> _GOAL OF THE EXERCISE_
Print every line of the data word for word.

> _DATA BLOCK_

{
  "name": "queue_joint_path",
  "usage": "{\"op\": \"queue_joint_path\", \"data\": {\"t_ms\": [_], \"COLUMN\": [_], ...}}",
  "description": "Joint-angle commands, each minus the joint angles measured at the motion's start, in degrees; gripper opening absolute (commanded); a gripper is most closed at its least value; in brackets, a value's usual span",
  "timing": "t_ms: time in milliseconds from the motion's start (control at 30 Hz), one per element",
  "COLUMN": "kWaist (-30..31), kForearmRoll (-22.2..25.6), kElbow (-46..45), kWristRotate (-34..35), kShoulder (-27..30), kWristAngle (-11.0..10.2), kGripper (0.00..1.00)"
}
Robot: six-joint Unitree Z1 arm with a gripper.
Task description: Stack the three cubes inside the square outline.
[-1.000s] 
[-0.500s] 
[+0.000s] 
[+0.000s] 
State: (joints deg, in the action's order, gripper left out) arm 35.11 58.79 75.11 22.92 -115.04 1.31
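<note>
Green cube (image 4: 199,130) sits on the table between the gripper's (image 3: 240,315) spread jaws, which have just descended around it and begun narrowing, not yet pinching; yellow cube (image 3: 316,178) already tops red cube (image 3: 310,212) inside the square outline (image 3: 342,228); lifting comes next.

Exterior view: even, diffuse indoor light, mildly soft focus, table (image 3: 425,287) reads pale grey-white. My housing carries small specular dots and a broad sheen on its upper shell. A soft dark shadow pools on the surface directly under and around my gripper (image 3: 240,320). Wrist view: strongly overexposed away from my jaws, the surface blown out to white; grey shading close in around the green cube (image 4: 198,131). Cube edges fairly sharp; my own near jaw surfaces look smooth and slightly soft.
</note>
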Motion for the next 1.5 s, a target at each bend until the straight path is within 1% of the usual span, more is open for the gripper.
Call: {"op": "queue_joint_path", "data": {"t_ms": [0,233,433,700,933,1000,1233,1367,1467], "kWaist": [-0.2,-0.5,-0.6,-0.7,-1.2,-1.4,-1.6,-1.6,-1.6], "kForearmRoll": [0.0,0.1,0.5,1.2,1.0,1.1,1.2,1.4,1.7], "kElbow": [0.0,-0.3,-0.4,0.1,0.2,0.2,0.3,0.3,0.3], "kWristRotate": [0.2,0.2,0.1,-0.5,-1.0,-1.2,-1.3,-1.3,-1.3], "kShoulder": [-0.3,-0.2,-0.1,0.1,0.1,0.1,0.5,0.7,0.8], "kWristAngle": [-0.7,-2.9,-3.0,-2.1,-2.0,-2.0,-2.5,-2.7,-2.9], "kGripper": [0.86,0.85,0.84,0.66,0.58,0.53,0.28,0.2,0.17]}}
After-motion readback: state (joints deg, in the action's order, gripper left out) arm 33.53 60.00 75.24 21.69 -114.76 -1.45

> _REPLY_
{
  "name": "queue_joint_path",
  "usage": "{\"op\": \"queue_joint_path\", \"data\": {\"t_ms\": [_], \"COLUMN\": [_], ...}}",
  "description": "Joint-angle commands, each minus the joint angles measured at the motion's start, in degrees; gripper opening absolute (commanded); a gripper is most closed at its least value; in brackets, a value's usual span",
  "timing": "t_ms: time in milliseconds from the motion's start (control at 30 Hz), one per element",
  "COLUMN": "kWaist (-30..31), kForearmRoll (-22.2..25.6), kElbow (-46..45), kWristRotate (-34..35), kShoulder (-27..30), kWristAngle (-11.0..10.2), kGripper (0.00..1.00)"
}
Robot: six-joint Unitree Z1 arm with a gripper.
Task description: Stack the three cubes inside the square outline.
[-1.000s] 
[-0.500s] 
[+0.000s] 
[+0.000s] 
State: (joints deg, in the action's order, gripper left out) arm 35.11 58.79 75.11 22.92 -115.04 1.31
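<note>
Green cube (image 4: 199,130) sits on the table between the gripper's (image 3: 240,315) spread jaws, which have just descended around it and begun narrowing, not yet pinching; yellow cube (image 3: 316,178) already tops red cube (image 3: 310,212) inside the square outline (image 3: 342,228); lifting comes next.

Exterior view: even, diffuse indoor light, mildly soft focus, table (image 3: 425,287) reads pale grey-white. My housing carries small specular dots and a broad sheen on its upper shell. A soft dark shadow pools on the surface directly under and around my gripper (image 3: 240,320). Wrist view: strongly overexposed away from my jaws, the surface blown out to white; grey shading close in around the green cube (image 4: 198,131). Cube edges fairly sharp; my own near jaw surfaces look smooth and slightly soft.
</note>
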Motion for the next 1.5 s, a target at each bend until the straight path is within 1% of the usual span, more is open for the gripper.
Call: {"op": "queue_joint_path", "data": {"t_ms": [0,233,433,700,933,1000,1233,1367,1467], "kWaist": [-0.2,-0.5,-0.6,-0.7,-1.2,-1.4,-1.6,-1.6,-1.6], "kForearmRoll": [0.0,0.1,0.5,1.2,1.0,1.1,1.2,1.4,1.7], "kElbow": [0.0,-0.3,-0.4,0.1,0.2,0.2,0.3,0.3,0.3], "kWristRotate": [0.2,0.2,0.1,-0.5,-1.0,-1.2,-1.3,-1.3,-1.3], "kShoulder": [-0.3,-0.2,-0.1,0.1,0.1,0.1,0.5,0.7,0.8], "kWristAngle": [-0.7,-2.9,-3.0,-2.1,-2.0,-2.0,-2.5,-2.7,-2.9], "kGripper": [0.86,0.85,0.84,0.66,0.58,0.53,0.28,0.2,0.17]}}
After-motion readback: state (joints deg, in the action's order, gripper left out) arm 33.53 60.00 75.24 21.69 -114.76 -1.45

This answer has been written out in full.